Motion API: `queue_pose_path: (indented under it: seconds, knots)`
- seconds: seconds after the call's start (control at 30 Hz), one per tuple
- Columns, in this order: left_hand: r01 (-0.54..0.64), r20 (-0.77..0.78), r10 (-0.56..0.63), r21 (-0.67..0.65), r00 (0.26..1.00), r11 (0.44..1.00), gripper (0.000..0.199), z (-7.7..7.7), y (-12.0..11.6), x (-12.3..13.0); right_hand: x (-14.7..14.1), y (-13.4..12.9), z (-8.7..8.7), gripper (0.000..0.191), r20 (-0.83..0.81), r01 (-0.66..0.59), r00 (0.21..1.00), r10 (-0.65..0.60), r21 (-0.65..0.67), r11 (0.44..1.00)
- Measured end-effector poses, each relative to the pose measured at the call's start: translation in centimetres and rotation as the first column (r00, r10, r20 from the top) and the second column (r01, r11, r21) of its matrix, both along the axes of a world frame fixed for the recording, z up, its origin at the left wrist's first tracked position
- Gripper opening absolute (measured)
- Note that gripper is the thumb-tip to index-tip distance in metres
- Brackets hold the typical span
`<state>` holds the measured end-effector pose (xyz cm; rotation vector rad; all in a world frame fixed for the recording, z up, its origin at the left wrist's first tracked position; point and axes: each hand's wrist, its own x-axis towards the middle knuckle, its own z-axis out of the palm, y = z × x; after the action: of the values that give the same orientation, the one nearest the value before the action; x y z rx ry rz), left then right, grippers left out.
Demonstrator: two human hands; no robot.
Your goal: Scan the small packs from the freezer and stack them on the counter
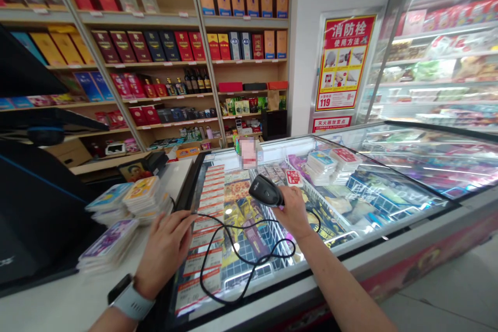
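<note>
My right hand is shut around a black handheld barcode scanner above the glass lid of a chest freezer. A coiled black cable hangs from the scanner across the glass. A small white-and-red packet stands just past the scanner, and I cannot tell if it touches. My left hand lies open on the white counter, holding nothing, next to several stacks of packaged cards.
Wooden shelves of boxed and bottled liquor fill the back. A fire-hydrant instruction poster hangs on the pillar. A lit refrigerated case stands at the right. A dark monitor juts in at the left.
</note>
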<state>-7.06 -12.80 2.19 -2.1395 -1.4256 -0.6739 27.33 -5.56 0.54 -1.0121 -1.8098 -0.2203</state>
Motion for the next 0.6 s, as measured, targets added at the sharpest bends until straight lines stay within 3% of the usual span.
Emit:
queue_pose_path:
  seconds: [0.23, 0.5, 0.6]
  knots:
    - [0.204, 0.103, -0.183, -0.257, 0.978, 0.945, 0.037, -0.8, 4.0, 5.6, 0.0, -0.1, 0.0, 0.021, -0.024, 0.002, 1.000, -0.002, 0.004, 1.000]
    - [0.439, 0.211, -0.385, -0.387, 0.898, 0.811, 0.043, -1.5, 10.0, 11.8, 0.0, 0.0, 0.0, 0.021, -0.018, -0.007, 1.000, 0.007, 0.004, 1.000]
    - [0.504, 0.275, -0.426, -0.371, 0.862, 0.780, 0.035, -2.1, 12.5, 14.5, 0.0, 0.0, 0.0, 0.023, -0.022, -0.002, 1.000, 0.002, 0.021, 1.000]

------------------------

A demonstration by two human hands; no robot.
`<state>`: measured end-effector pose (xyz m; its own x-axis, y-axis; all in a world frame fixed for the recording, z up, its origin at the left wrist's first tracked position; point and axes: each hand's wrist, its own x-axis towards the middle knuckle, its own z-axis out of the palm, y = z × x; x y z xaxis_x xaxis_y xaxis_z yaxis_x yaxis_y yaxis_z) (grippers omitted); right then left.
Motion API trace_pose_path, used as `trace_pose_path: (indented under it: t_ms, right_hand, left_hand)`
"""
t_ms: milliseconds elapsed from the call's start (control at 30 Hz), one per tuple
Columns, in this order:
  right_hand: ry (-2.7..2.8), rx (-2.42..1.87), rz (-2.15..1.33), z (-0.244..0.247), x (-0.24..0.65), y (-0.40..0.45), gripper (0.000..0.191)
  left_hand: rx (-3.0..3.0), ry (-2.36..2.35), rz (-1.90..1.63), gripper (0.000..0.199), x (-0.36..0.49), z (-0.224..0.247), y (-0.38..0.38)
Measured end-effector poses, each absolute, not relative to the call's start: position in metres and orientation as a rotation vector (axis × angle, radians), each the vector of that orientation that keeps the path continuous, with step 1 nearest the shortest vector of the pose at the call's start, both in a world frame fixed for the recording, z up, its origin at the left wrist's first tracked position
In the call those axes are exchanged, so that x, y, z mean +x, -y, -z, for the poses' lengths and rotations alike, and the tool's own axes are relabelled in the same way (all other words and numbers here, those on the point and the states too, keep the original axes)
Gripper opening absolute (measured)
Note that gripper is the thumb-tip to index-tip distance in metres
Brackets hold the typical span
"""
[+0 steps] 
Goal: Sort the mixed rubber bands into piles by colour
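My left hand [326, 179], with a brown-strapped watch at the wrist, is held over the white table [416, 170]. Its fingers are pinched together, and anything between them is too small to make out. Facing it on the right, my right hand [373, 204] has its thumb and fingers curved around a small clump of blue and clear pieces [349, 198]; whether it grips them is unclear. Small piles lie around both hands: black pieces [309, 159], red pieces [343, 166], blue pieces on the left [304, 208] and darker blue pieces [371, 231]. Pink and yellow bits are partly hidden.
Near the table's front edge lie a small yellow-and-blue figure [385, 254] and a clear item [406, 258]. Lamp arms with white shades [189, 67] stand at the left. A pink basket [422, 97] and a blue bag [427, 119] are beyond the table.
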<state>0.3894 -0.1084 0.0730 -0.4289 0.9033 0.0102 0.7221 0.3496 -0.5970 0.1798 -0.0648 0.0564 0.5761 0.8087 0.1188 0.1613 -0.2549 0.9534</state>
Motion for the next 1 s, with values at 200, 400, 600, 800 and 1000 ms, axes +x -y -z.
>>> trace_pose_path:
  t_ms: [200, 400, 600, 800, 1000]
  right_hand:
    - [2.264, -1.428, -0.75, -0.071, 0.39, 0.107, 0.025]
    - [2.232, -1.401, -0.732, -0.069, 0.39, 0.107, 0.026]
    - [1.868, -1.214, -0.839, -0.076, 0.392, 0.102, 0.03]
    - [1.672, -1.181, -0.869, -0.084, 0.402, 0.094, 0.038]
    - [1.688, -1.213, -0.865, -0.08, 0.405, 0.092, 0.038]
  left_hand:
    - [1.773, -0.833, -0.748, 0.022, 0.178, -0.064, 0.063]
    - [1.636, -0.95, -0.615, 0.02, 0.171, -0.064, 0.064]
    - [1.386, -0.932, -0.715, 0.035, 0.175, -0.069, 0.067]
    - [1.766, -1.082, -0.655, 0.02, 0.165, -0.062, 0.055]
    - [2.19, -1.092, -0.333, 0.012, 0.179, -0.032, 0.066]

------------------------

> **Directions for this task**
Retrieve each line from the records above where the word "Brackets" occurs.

> **Task answer**
- Brackets hold the typical span
Brackets hold the typical span

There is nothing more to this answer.